**Work request**
Using the listing below, keep only the lines with the word "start" and copy them.

(Data provided)

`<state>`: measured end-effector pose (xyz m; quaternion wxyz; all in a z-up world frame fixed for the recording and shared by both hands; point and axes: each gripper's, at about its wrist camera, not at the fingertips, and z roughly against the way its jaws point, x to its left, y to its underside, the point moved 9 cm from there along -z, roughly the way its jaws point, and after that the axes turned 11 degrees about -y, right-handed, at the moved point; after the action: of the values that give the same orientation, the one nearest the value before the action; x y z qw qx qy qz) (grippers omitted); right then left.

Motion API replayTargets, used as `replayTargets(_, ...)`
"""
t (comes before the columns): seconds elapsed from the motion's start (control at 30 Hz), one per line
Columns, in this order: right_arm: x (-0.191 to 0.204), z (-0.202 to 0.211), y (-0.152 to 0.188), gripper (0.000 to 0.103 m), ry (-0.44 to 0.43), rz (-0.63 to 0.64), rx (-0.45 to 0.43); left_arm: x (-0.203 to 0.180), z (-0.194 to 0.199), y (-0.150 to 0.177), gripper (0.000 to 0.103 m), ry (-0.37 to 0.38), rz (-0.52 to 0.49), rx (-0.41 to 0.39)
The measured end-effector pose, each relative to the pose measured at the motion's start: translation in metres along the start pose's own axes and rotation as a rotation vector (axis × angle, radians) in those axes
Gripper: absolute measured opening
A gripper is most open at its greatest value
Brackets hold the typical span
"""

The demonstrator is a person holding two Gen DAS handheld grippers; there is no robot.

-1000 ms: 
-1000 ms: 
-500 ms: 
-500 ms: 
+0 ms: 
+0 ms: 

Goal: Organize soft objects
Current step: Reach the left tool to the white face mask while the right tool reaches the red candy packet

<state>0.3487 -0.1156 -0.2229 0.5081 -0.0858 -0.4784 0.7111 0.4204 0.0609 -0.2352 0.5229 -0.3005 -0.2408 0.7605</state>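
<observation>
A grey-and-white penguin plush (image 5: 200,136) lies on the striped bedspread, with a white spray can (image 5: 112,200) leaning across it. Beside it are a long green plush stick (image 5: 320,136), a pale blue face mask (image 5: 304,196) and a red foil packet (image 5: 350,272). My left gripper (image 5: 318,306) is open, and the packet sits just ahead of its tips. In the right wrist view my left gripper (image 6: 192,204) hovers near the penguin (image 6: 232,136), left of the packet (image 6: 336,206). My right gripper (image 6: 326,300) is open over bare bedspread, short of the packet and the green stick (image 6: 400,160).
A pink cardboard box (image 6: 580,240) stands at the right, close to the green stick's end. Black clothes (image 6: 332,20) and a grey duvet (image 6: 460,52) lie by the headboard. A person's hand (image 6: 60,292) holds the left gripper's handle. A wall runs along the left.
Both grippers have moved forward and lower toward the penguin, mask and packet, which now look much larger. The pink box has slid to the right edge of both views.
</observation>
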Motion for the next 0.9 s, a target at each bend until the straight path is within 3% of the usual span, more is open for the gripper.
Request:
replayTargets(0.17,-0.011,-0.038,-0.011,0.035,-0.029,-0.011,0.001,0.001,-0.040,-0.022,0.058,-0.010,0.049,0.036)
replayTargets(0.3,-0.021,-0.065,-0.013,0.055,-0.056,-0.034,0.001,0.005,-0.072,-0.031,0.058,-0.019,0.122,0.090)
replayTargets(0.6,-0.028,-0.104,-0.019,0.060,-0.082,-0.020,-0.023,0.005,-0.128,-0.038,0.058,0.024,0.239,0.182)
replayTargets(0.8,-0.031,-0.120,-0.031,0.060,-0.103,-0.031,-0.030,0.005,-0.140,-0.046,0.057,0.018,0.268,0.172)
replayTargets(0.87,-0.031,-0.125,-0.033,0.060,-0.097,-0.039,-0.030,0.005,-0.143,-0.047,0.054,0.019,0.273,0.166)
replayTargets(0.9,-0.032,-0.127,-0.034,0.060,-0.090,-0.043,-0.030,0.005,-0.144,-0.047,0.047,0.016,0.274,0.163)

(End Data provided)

**Solution to this task**
t (comes before the columns): seconds elapsed from the motion's start (control at 30 Hz), one per line
The measured end-effector pose, each relative to the pose measured at the motion's start: translation in metres along the start pose's own axes and rotation as a rotation vector (axis × angle, radians) in those axes

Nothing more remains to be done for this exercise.